Monday, 1 September 2014

Germany to Europe: Help Isn't on the Way


German Finance Minister Wolfgang Schaeuble has bad news for anyone hoping the European Central Bank will ride to the rescue of the ailing euro region:
Monetary policy has come to the end of its instruments. I don't think ECB monetary policy has the instruments to fight deflation, to be quite frank. What we urgently need is investments, regaining confidence by investors, by markets, by consumers.
His comments, in an interview with Bloomberg Television today, coincide with figures showing annual inflation slowed to 0.3 percent in the euro zone this month. That was the weakest rate of growth since October 2009 and marks 11 consecutive months of prices growing by less than 1 percent. The deflationary danger policy makers have been denying for months may be upon them.
The Deflation Ogre
This adds to the gloomy outlook in Europe. One-, two- and three-year yields are negative in Germany, meaning investors are paying for the privilege of the
perceived safety of German debt. A critical money-market rate, the Effective Overnight Index Average -- Eonia for short -- dropped below zero for the first time yesterday, reaching -0.004 percent.
Analysts are attributing that event to a combination of expectations for even lower ECB interest rates, and the start of yet another program designed to pump money into the economy. Next month, the ECB will start offering targeted longer-term refinancing operations, or TLTROs. Analysts estimate that banks will borrow 300 billion euros ($395 billion) in the initial TLTRO round, according to the Bloomberg Monthly Survey published on Aug 18.
That's a far cry from the 850 billion euros ECB President Mario Draghi touted as a possibility earlier this month, though future operations may increase the take. "Any treasurer who doesn’t make use of this offer is making a big mistake," ECB policy maker Ewald Nowotny said yesterday. Whether the money will then make its way into the economy and revive growth remains to be seen.

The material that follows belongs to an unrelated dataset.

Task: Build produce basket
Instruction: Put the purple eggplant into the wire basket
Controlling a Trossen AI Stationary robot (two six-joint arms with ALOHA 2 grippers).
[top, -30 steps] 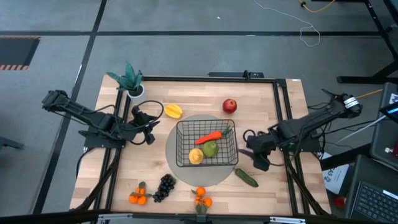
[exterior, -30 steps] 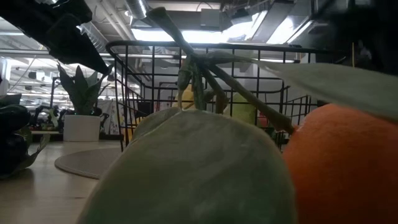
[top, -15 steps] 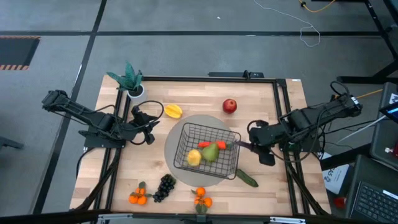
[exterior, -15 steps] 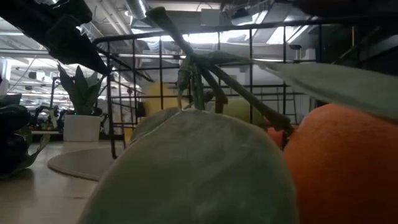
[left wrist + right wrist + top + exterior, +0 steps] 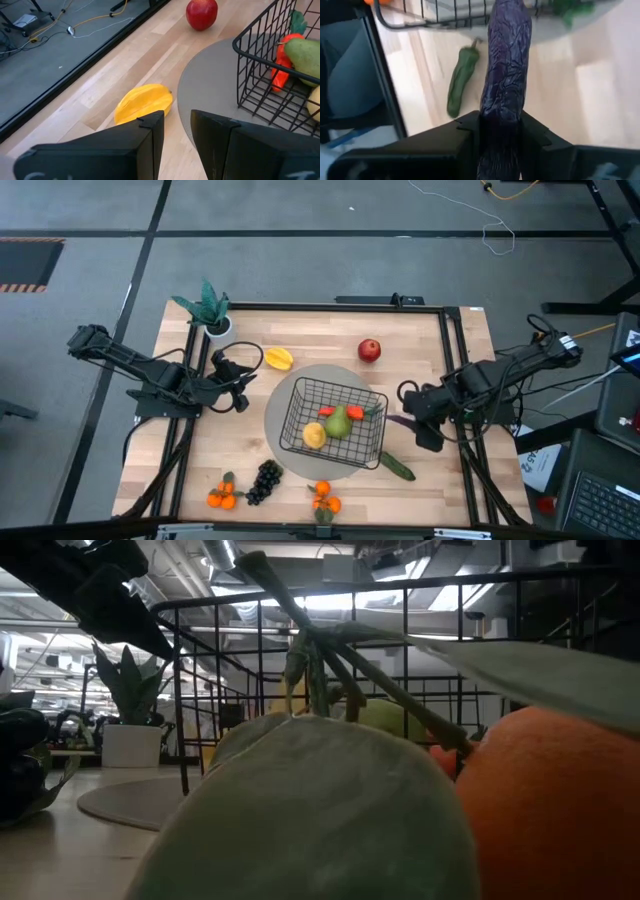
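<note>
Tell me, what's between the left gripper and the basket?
Bare wood, then the grey mat. In the high view nothing else lies between the left gripper and the basket; the starfruit sits off to the side.

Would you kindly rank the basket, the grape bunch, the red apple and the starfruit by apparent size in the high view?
1. basket, by far the largest.
2. grape bunch.
3. and 4. starfruit and red apple look about alike; I would not rank them.
</note>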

The cover of this week's Economist magazine features the leaders of Germany, France and Italy in a paper boat made from a folded euro, with Draghi at work bailing out water at the rear. The caption is "That sinking feeling (again)." While no-one is seriously discussing a break-up of the euro, Draghi's two-year old pledge to do "whatever it takes" to defend the common currency is being tested by the deteriorating economic backdrop.
Draghi is inching closer to quantitative easing. He departed from his scripted remarks at the gathering at Jackson Hole, Wyoming, last week to announce the imminent arrival of an asset-backed bond purchase program, and he said this week that the ECB has hired Blackrock Inc. to advise on the effort. It may be too little, too late.